莫清原闻言微微一愣,确实,他派去的弟子在门派也就只是中下游,去的又是东南方,魔族来犯最初之地。
当真会有人活着回来吗?
“如今各个门派皆集于无枫岭头,魔族再自视甚高也不敢轻易打进来,但倘若能让几个魔族弟子率先进了此处,引起骚乱,莫宗主又以为如何?”
莫清原点点头,是他原先太着急,倒是忘了考虑这一层。
如今一想明白,却是更心痛了,派出去的弟子无一生还,唯一回来的这个,只怕还是魔族有意而为。
命也不长了。
“原先你说那弟子去了宴臣的院子,如今宴臣在何处?”
洛姜一句“曹振海”当到嘴边就硬生生咽了下去,坏了!
莫清原见她变了脸色,心下了然,“宴臣虽看着面冷,但其实比谁都在乎那些师兄弟,他若是知道,只怕就是想明白了也要去。”

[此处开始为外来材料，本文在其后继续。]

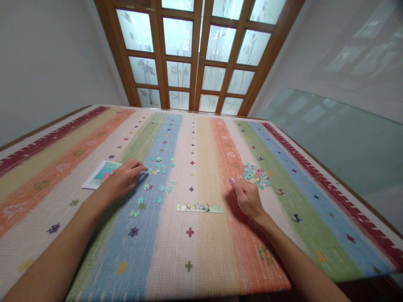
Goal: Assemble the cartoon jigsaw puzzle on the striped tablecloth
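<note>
My left hand (134, 170) is closed, its fingertips reaching the edge of several loose teal jigsaw puzzle pieces (161, 188). Whether a piece is between the fingers is hidden. Under that wrist lies a picture card (98, 176) with a pink figure on blue, partly covered by the forearm. My right hand (247, 196) is curled with the thumb against the fingers, just in front of a heap of mixed puzzle pieces (256, 176); what it holds, if anything, does not show. Between both hands lies a joined strip of puzzle pieces (200, 208), flat and pale-edged.
A striped, patterned cloth (176, 268) covers the table, its front edge low in view. Wooden doors with frosted panes (178, 37) stand beyond the far end. At the right, a pale glass panel (333, 126) rises beside the table. White walls flank both sides.
</note>
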### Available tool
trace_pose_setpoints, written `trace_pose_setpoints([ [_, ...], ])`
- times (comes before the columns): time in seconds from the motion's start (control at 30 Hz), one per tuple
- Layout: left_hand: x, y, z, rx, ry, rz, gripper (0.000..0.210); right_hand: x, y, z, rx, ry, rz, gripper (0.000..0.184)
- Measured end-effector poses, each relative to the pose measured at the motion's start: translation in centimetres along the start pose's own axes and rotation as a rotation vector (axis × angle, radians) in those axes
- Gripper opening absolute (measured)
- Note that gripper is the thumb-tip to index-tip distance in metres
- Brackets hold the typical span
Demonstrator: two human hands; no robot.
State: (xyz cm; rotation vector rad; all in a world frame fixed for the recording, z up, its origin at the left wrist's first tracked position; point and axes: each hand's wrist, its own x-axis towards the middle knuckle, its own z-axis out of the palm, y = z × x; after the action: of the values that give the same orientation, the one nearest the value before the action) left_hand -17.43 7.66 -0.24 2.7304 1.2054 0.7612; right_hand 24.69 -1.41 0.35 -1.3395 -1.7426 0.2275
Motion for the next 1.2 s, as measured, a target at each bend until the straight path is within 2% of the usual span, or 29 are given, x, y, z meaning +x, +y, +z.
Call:
trace_pose_setpoints([
  [0.17, 0.3, 0.4, -0.2, 0.007, 0.011, -0.018, 0.031, 0.1, 0.3, 0.1, -0.003, -0.002, -0.005, 0.063],
  [0.37, 1.2, 1.5, -0.5, 0.006, 0.089, -0.015, 0.026, 0.0, 1.4, 0.1, -0.026, 0.045, 0.028, 0.065],
  [0.67, 1.3, 1.4, -0.3, 0.006, 0.132, -0.055, 0.024, -0.2, 1.7, -0.1, -0.049, 0.057, -0.012, 0.061],
  [0.8, 2.1, 1.0, -0.2, 0.033, 0.137, -0.056, 0.023, -0.2, 1.4, -0.3, -0.057, 0.053, -0.077, 0.061],
  [1.0, 2.8, -0.4, -0.2, 0.086, 0.171, -0.084, 0.023, -0.4, 1.1, -0.5, -0.085, 0.105, -0.263, 0.055],
  [1.2, 2.3, 0.0, -0.1, 0.075, 0.166, -0.04, 0.024, -0.5, 0.4, -0.8, -0.102, 0.12, -0.413, 0.048],
])
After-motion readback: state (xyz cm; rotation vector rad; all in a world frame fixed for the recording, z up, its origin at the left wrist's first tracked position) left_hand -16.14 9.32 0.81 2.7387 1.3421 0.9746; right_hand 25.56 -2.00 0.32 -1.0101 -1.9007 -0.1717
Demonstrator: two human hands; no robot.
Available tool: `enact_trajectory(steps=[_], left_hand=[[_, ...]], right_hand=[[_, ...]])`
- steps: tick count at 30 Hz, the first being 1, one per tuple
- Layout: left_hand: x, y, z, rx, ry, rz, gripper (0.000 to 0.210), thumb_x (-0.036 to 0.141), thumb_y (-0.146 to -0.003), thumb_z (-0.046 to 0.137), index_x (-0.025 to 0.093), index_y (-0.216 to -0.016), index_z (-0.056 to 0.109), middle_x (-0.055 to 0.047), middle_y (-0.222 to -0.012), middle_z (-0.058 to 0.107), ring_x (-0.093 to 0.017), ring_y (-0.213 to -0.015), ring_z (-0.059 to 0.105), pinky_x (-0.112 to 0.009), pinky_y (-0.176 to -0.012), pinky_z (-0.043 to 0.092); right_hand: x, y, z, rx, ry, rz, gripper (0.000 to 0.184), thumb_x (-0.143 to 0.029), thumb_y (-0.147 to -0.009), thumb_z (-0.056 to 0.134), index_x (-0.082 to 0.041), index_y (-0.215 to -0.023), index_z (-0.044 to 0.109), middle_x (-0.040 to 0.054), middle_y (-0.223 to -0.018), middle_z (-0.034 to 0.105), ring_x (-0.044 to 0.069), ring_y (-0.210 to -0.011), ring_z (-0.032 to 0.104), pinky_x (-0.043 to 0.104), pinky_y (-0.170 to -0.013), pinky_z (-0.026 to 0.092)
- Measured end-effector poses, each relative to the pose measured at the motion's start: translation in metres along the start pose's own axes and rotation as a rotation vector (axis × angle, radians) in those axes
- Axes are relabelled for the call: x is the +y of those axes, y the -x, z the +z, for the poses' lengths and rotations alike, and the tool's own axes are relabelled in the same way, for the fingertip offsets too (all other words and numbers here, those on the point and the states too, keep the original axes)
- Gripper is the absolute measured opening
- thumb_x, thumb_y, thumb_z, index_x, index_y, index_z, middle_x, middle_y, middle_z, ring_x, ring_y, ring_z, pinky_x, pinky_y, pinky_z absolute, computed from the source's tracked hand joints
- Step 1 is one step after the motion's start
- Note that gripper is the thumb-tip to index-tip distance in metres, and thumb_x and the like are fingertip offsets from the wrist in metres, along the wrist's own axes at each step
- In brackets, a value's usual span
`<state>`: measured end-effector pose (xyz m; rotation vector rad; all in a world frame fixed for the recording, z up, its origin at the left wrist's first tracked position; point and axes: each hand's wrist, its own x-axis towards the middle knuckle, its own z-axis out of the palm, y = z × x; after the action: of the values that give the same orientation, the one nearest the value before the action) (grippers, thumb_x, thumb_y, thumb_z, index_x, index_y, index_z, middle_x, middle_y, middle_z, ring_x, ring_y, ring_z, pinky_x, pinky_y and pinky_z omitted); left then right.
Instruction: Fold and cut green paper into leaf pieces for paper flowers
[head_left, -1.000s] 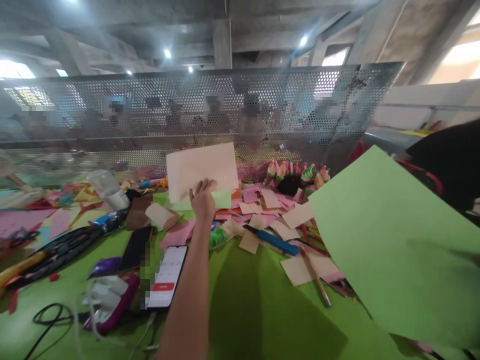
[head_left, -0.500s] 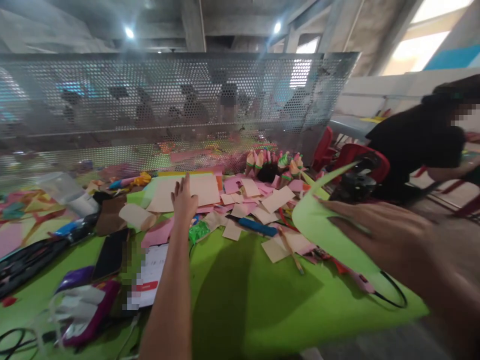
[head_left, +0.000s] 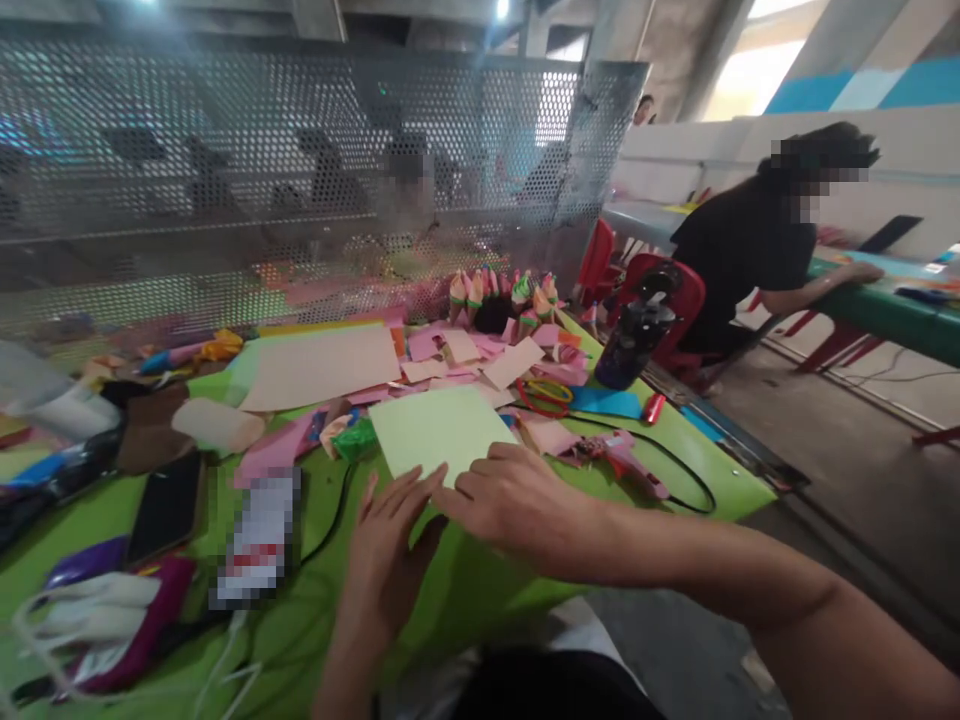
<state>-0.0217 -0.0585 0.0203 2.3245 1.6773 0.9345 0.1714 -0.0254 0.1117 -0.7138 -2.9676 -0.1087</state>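
Observation:
A pale green sheet of paper (head_left: pixel 442 425) lies at the near middle of the table, its far edge over pink and cream scraps. My left hand (head_left: pixel 394 540) rests at the sheet's near edge, fingers stretched out and slightly apart. Curled over the near right part of the sheet, my right hand (head_left: pixel 517 505) has its fingers closed on it, the thumb hidden. The fingertips of both hands almost meet. To the right lies a pink glue gun (head_left: pixel 634 465) with a black cord.
Paper cones (head_left: pixel 502 295) stand at the back by a perforated metal screen (head_left: pixel 300 180). A dark bottle (head_left: pixel 634 335) is at the right edge. Phones (head_left: pixel 165 505), a purple pouch (head_left: pixel 169 610) and cables lie left. A person in black (head_left: pixel 739 240) sits beyond.
My right hand has brought the green sheet from the right to the middle and laid it down. My left hand has drawn back from the cream sheet to the green one. The view has shifted right.

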Motion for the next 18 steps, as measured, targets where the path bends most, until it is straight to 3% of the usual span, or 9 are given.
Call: enact_trajectory(steps=[2,4,6,8,11,14,18], left_hand=[[-0.011,0.022,0.009,0.037,0.049,-0.027,0.028,0.021,-0.085,0.053,0.028,-0.104,0.072,-0.005,-0.105,0.076,-0.025,-0.103,0.07,-0.054,-0.111,0.038],[-0.021,0.045,0.014,0.044,0.124,-0.036,0.027,0.022,-0.086,0.051,0.029,-0.1,0.073,-0.003,-0.1,0.077,-0.024,-0.097,0.072,-0.051,-0.109,0.041],[-0.028,0.069,0.015,0.014,0.196,-0.07,0.028,0.024,-0.087,0.05,0.031,-0.105,0.071,-0.002,-0.106,0.076,-0.022,-0.101,0.071,-0.048,-0.11,0.041],[-0.033,0.091,0.015,0.035,0.272,-0.113,0.023,0.028,-0.086,0.055,0.03,-0.103,0.071,-0.002,-0.103,0.076,-0.021,-0.1,0.071,-0.044,-0.111,0.041],[-0.038,0.113,0.015,0.119,0.388,-0.242,0.023,0.035,-0.089,0.05,0.028,-0.095,0.071,-0.004,-0.101,0.076,-0.023,-0.105,0.069,-0.045,-0.115,0.036],[-0.049,0.119,0.013,0.049,0.493,-0.306,0.029,0.047,-0.087,0.052,0.026,-0.084,0.072,-0.008,-0.095,0.077,-0.027,-0.1,0.071,-0.046,-0.111,0.039],[-0.067,0.116,0.012,-0.078,0.46,-0.319,0.035,0.051,-0.086,0.051,0.026,-0.074,0.072,-0.008,-0.091,0.078,-0.026,-0.097,0.071,-0.046,-0.109,0.042]], right_hand=[[-0.003,0.01,0.003,0.074,-0.144,-0.047,0.029,-0.026,-0.094,0.055,-0.015,-0.12,0.057,0.0066,-0.087,0.071,0.018,-0.076,0.063,0.032,-0.068,0.04],[-0.001,0.027,0.01,0.225,-0.327,-0.055,0.038,-0.038,-0.096,0.052,-0.018,-0.128,0.054,0.0078,-0.101,0.072,0.019,-0.088,0.065,0.033,-0.076,0.045],[0.006,0.047,0.023,0.395,-0.447,0.055,0.033,-0.032,-0.098,0.046,-0.018,-0.127,0.055,0.0103,-0.115,0.07,0.018,-0.104,0.064,0.032,-0.087,0.047],[0.018,0.068,0.041,0.508,-0.416,0.253,0.03,-0.026,-0.1,0.041,-0.02,-0.122,0.059,0.01,-0.112,0.071,0.019,-0.104,0.064,0.032,-0.087,0.048],[0.036,0.09,0.072,0.338,-0.206,0.425,0.026,-0.025,-0.097,0.047,-0.02,-0.11,0.068,0.0096,-0.105,0.074,0.021,-0.095,0.066,0.036,-0.087,0.046],[0.043,0.097,0.096,0.137,-0.023,0.515,0.024,-0.024,-0.091,0.056,-0.021,-0.11,0.071,0.009,-0.114,0.073,0.025,-0.106,0.061,0.041,-0.094,0.041],[0.043,0.088,0.104,0.013,0.056,0.603,0.025,-0.023,-0.09,0.06,-0.019,-0.112,0.07,0.0078,-0.119,0.07,0.024,-0.112,0.057,0.039,-0.096,0.034]])
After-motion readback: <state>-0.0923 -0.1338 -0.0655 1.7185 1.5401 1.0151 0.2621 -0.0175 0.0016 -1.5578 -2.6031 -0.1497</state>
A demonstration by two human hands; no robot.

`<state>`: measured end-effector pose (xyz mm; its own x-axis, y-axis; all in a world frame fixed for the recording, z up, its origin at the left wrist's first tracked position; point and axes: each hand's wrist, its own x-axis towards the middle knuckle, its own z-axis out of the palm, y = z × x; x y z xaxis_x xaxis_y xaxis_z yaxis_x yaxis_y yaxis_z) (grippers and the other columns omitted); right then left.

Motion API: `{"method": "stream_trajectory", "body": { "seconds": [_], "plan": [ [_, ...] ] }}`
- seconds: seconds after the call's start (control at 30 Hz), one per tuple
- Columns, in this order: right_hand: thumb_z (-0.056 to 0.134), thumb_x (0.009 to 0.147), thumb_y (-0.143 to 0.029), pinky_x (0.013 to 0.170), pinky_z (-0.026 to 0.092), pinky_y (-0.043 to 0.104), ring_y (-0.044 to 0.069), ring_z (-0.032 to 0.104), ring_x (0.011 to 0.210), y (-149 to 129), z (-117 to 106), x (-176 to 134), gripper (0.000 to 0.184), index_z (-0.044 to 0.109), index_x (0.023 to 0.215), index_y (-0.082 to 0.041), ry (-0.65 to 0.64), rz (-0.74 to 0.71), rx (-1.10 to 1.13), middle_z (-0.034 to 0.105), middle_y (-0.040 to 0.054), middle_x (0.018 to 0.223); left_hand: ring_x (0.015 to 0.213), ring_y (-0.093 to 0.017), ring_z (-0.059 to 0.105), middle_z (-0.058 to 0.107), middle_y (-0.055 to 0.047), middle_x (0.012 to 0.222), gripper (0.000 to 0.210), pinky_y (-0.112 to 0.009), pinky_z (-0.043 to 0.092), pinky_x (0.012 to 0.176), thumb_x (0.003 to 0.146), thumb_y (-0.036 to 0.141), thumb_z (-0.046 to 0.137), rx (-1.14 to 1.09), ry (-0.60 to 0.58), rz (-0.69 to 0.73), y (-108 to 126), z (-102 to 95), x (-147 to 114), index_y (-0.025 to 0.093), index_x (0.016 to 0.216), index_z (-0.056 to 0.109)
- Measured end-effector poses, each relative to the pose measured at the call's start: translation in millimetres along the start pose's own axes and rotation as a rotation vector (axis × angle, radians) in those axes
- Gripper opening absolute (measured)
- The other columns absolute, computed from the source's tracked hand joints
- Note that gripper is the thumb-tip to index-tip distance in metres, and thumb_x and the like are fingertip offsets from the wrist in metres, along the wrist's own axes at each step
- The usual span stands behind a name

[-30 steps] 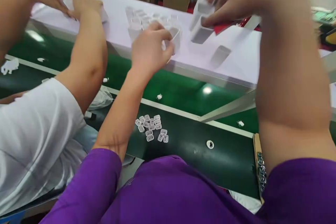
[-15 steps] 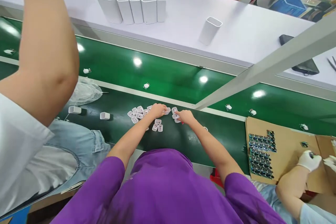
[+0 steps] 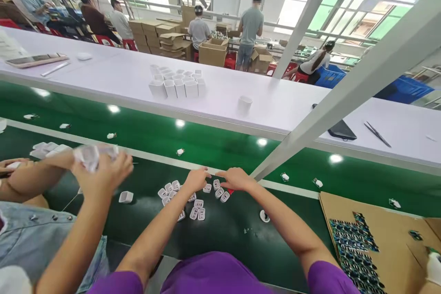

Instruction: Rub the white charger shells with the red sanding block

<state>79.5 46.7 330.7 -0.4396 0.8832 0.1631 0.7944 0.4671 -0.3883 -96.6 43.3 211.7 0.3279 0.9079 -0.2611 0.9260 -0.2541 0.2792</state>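
Handling small slotted white caps point(image 3: 198, 203) looks like the step in hand. They lie in loose groups on the dark bench point(image 3: 234, 234), some left of the hands, three just to the right, and one single cap point(image 3: 207, 188) lying just below the gap between the hands. The left hand point(image 3: 196, 180) and right hand point(image 3: 237, 178) are apart, fingertips pointing at each other across that narrow gap. I cannot tell whether either pinches anything, since the backs of the hands face the camera.

A next move on these caps would call for a light fingertip grip, picking one without nudging its neighbours.

The left forearm covers part of the left cluster, so its count is uncertain. A red object point(image 3: 230, 191) shows only as a sliver beneath the right hand; I cannot identify it. Whitish specks point(image 3: 248, 230) on the bench are too small to name. At left, a co-worker's hand point(image 3: 106, 172) holds something pale and blurred; at right, another person is cut off by the frame.
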Motion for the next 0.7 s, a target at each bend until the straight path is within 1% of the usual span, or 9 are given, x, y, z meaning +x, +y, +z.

何止!洛姜磨了磨牙,她怎么就忘了把宴臣一起拖过来,都是钟离朔那个傻子,要宴臣去找曹振海。
曹振海那个老头子有多冲动连她都看出来了。
“无妨,我去劝劝便是,”洛姜轻轻叹了口气,目光中带着些许说不出的无奈,“还望莫宗主切勿自乱阵脚。”
……
她步履匆匆回了院子,宴臣果真已经回来了。
如今看他脸色微冷,洛姜只摇摇头,“你没和你师父说那些事吧?”
宴臣稍稍抬起头看了她一眼,这一眼把洛姜镇住了,他从未用过这种眼神看自己。
冷冰冰的,又夹着一丝随时会爆发的怒意。
吓得洛姜连忙查了好感度,发觉没有往下掉这才松了口气。
“没说,只是早晚会知道的。”
宴臣面如寒霜,他腰间佩着一柄短匕,看着小巧,只是不曾完全收进去的刀刃叫人心底发寒。
“我适才从宗主那里回来,他说你会去的,我也知道你会去。”
洛姜淡然,她没有要阻止宴臣的意思,虽然原来有。
宴臣没说话,他知道落入魔族手中的师兄弟恐怕已经尽数死亡,但他还是要去一趟。
哪怕是亲手报仇。
“你身上的伤还没好,就这么去了,你知道会有什么下场吗?”洛姜慢悠悠开口,只是语气里连一点紧张都没有。
她其实知道魔族故意通知宴臣的原因,无非就是因为他天才之名在外,有这么一个修真天才,不趁他羽翼未丰之时铲除,未来只会是个威胁。
而那些老头子怎么说也没几年活头了,魔族应该都没放在眼里。
只是宴臣此行绝不会死在桐颖镇。